> Activity
What is needed is an exact reproduction of the listing, without its pictures.
+ + + + +
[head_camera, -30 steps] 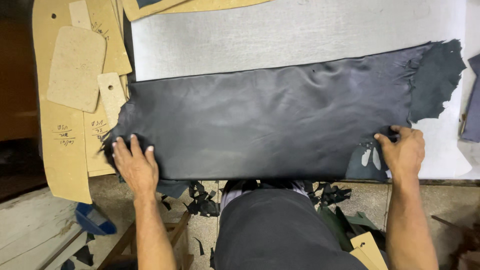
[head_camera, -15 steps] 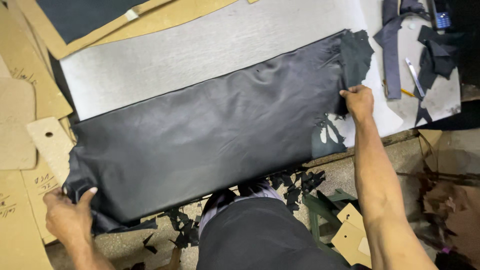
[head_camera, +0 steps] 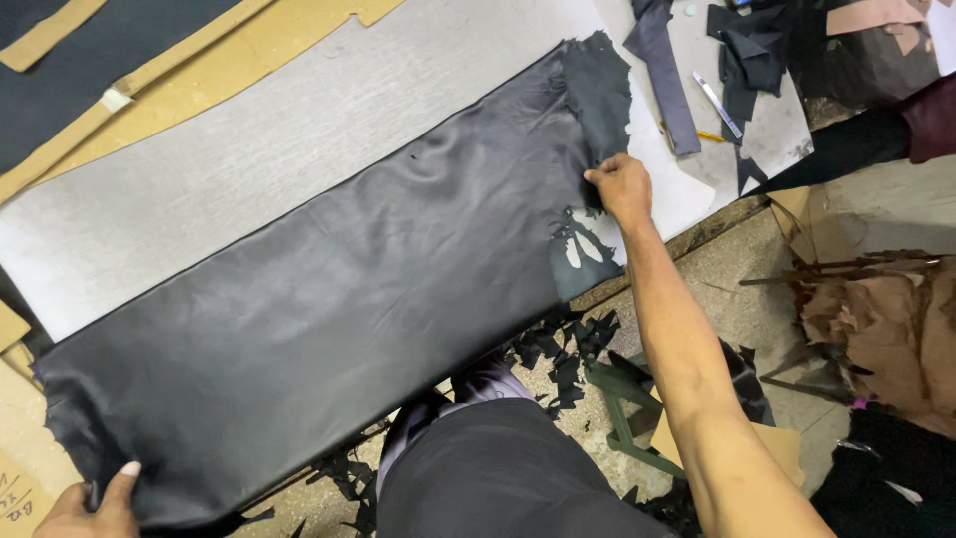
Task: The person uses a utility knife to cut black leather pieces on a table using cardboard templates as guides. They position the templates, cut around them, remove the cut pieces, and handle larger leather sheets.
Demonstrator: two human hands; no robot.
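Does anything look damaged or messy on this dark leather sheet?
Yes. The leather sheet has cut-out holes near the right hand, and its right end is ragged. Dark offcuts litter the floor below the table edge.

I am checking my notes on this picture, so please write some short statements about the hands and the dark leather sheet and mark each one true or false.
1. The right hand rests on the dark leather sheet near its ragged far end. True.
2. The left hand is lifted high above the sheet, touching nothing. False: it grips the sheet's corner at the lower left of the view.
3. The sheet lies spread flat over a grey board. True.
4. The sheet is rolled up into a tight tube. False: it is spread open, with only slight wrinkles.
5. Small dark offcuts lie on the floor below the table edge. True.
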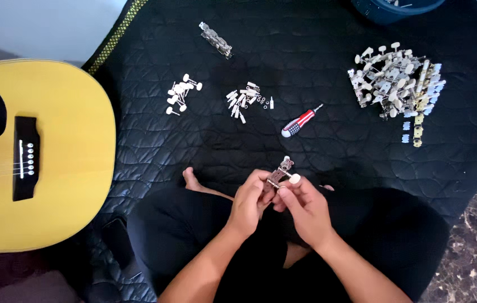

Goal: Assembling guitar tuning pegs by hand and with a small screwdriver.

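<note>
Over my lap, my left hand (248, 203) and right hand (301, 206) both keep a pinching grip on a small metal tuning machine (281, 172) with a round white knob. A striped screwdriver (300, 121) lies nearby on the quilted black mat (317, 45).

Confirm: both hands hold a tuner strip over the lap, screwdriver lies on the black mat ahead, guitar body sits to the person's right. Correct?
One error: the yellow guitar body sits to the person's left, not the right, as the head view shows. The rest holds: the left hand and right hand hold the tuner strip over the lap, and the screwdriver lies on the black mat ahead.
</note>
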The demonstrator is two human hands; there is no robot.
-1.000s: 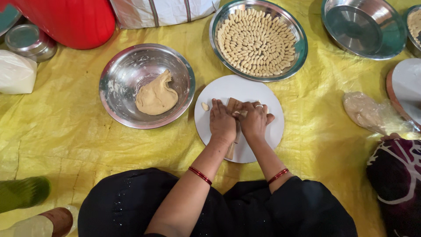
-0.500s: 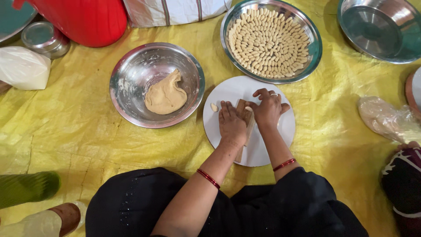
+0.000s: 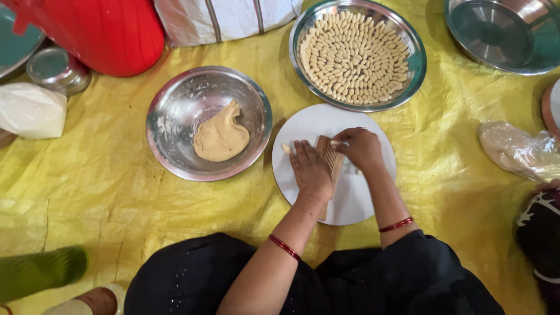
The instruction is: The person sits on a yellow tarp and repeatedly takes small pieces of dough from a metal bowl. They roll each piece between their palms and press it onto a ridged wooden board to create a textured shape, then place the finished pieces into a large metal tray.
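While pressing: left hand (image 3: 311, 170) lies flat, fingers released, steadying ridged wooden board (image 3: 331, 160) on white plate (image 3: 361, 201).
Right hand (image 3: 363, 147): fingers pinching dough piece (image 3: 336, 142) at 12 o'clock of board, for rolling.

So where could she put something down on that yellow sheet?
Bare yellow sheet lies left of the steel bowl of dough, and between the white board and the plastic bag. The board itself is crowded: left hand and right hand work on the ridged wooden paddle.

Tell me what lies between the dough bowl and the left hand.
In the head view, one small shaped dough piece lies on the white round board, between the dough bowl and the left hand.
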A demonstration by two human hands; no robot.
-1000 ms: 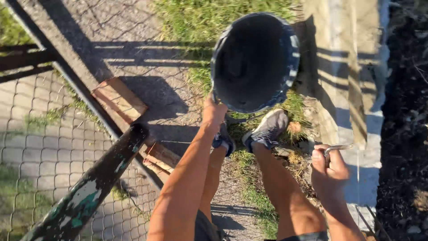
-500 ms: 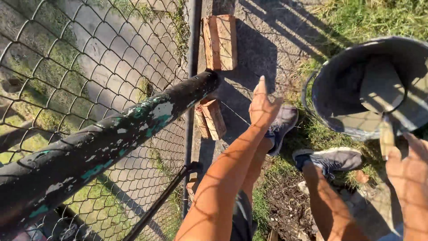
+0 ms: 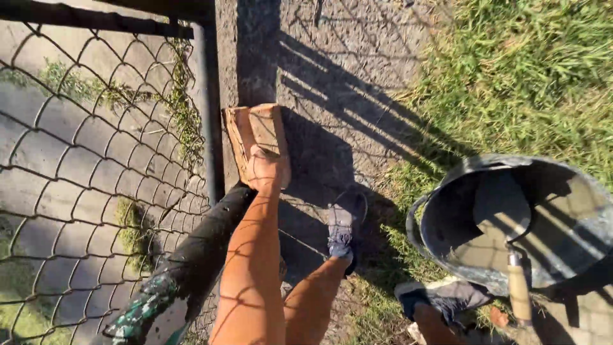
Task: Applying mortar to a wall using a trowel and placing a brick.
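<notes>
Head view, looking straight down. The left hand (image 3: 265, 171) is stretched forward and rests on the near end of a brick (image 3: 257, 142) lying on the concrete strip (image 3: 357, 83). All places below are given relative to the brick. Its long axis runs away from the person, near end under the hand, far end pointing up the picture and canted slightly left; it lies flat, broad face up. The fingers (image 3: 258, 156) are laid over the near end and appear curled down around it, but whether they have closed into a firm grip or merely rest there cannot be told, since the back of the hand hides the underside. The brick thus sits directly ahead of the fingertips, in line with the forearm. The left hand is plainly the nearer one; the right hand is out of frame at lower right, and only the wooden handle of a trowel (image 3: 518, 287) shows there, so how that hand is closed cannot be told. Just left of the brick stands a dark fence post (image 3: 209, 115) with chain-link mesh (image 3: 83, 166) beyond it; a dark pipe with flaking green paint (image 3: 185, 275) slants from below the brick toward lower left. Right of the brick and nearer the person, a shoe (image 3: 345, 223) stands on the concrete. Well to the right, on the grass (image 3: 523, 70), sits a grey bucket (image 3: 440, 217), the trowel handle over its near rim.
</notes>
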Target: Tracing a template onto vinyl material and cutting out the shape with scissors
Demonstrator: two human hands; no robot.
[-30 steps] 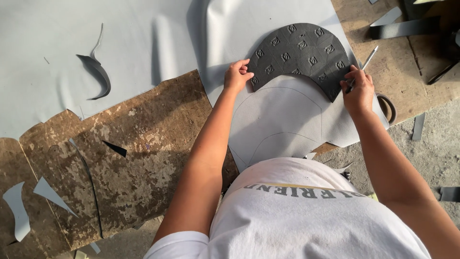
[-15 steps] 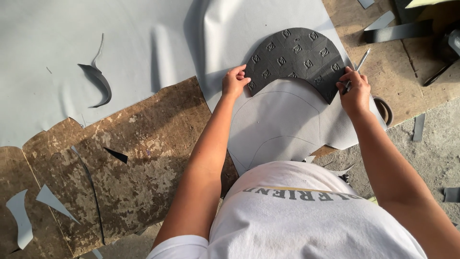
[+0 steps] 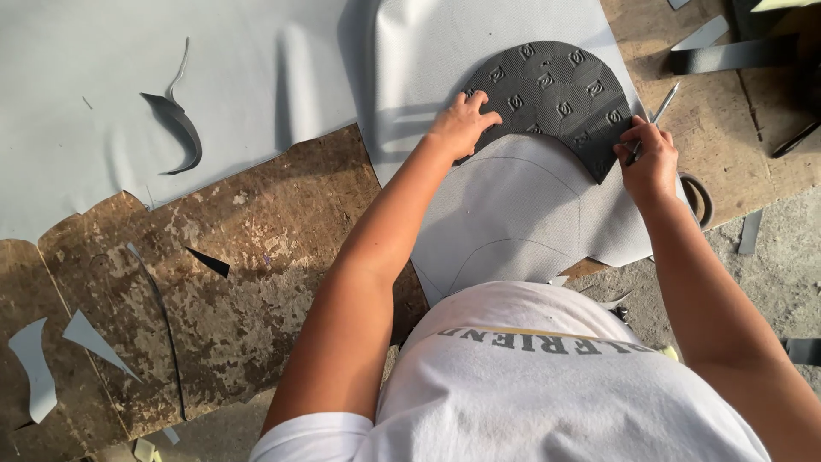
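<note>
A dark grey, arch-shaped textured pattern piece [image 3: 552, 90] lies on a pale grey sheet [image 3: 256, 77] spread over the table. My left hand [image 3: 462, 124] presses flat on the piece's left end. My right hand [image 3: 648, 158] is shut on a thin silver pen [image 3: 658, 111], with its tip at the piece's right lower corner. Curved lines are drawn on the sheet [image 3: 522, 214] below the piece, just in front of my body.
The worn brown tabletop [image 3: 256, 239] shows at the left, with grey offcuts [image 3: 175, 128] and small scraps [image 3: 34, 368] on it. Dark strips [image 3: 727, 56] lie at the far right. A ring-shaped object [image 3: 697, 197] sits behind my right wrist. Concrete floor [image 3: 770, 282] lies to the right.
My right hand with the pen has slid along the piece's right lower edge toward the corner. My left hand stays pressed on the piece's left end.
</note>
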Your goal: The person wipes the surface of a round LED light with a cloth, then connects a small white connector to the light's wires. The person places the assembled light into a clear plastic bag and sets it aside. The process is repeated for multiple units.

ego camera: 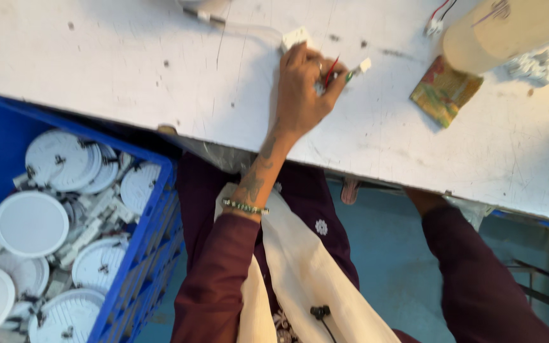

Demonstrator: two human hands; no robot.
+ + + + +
> Answer section
[head_camera, -30 steps] 
[head_camera, -15 steps] 
[head_camera, +0 steps] 
Task: The person uses a utility knife to cut black leather pieces on a table using cardboard templates as guides. They position the templates, cut around them, remove the cut pieces, and handle larger leather sheets.
Demonstrator: two human hands; no robot.
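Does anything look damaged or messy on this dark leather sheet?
Yes. The leather sheet has cut-out holes near the right hand, and its right end is ragged. Dark offcuts litter the floor below the table edge.

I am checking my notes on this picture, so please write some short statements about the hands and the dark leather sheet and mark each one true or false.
1. The right hand rests on the dark leather sheet near its ragged far end. True.
2. The left hand is lifted high above the sheet, touching nothing. False: it grips the sheet's corner at the lower left of the view.
3. The sheet lies spread flat over a grey board. True.
4. The sheet is rolled up into a tight tube. False: it is spread open, with only slight wrinkles.
5. Small dark offcuts lie on the floor below the table edge. True.
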
Goal: Assembling guitar tuning pegs by hand and with a small screwdriver.

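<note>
Over my lap, my left hand (248, 203) and right hand (301, 206) both keep a pinching grip on a small metal tuning machine (281, 172) with a round white knob. A striped screwdriver (300, 121) lies nearby on the quilted black mat (317, 45).

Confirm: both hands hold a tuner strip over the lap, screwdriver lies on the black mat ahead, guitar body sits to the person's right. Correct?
One error: the yellow guitar body sits to the person's left, not the right, as the head view shows. The rest holds: the left hand and right hand hold the tuner strip over the lap, and the screwdriver lies on the black mat ahead.
</note>
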The demonstrator is two human hands; there is no robot.
-1.000s: 
-0.500s: 
+0.000s: 
The instruction is: The person sits on a yellow tarp and repeatedly takes small pieces of dough from a metal bowl. They roll each piece between their palms and press it onto a ridged wooden board to create a textured shape, then place the finished pieces into a large metal tray.
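While pressing: left hand (image 3: 311, 170) lies flat, fingers released, steadying ridged wooden board (image 3: 331, 160) on white plate (image 3: 361, 201).
Right hand (image 3: 363, 147): fingers pinching dough piece (image 3: 336, 142) at 12 o'clock of board, for rolling.

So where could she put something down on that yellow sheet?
Bare yellow sheet lies left of the steel bowl of dough, and between the white board and the plastic bag. The board itself is crowded: left hand and right hand work on the ridged wooden paddle.

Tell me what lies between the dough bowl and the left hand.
In the head view, one small shaped dough piece lies on the white round board, between the dough bowl and the left hand.
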A demonstration by two human hands; no robot.
-1000 ms: 
-500 ms: 
+0 ms: 
Task: Applying mortar to a wall using a trowel and placing a brick.
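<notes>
Head view, looking straight down. The left hand (image 3: 265, 171) is stretched forward and rests on the near end of a brick (image 3: 257, 142) lying on the concrete strip (image 3: 357, 83). All places below are given relative to the brick. Its long axis runs away from the person, near end under the hand, far end pointing up the picture and canted slightly left; it lies flat, broad face up. The fingers (image 3: 258, 156) are laid over the near end and appear curled down around it, but whether they have closed into a firm grip or merely rest there cannot be told, since the back of the hand hides the underside. The brick thus sits directly ahead of the fingertips, in line with the forearm. The left hand is plainly the nearer one; the right hand is out of frame at lower right, and only the wooden handle of a trowel (image 3: 518, 287) shows there, so how that hand is closed cannot be told. Just left of the brick stands a dark fence post (image 3: 209, 115) with chain-link mesh (image 3: 83, 166) beyond it; a dark pipe with flaking green paint (image 3: 185, 275) slants from below the brick toward lower left. Right of the brick and nearer the person, a shoe (image 3: 345, 223) stands on the concrete. Well to the right, on the grass (image 3: 523, 70), sits a grey bucket (image 3: 440, 217), the trowel handle over its near rim.
</notes>
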Target: Tracing a template onto vinyl material and cutting out the shape with scissors
Demonstrator: two human hands; no robot.
[-30 steps] 
[-15 steps] 
[+0 steps] 
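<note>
A dark grey, arch-shaped textured pattern piece [image 3: 552, 90] lies on a pale grey sheet [image 3: 256, 77] spread over the table. My left hand [image 3: 462, 124] presses flat on the piece's left end. My right hand [image 3: 648, 158] is shut on a thin silver pen [image 3: 658, 111], with its tip at the piece's right lower corner. Curved lines are drawn on the sheet [image 3: 522, 214] below the piece, just in front of my body.
The worn brown tabletop [image 3: 256, 239] shows at the left, with grey offcuts [image 3: 175, 128] and small scraps [image 3: 34, 368] on it. Dark strips [image 3: 727, 56] lie at the far right. A ring-shaped object [image 3: 697, 197] sits behind my right wrist. Concrete floor [image 3: 770, 282] lies to the right.
My right hand with the pen has slid along the piece's right lower edge toward the corner. My left hand stays pressed on the piece's left end.
</note>
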Your goal: The person wipes the surface of a round LED light with a cloth, then connects a small white connector to the light's wires. The person places the assembled light into a clear plastic bag and sets it aside. The process is repeated for multiple units.

ego camera: 

Demonstrator: two human hands; no robot.

There is no more to this output.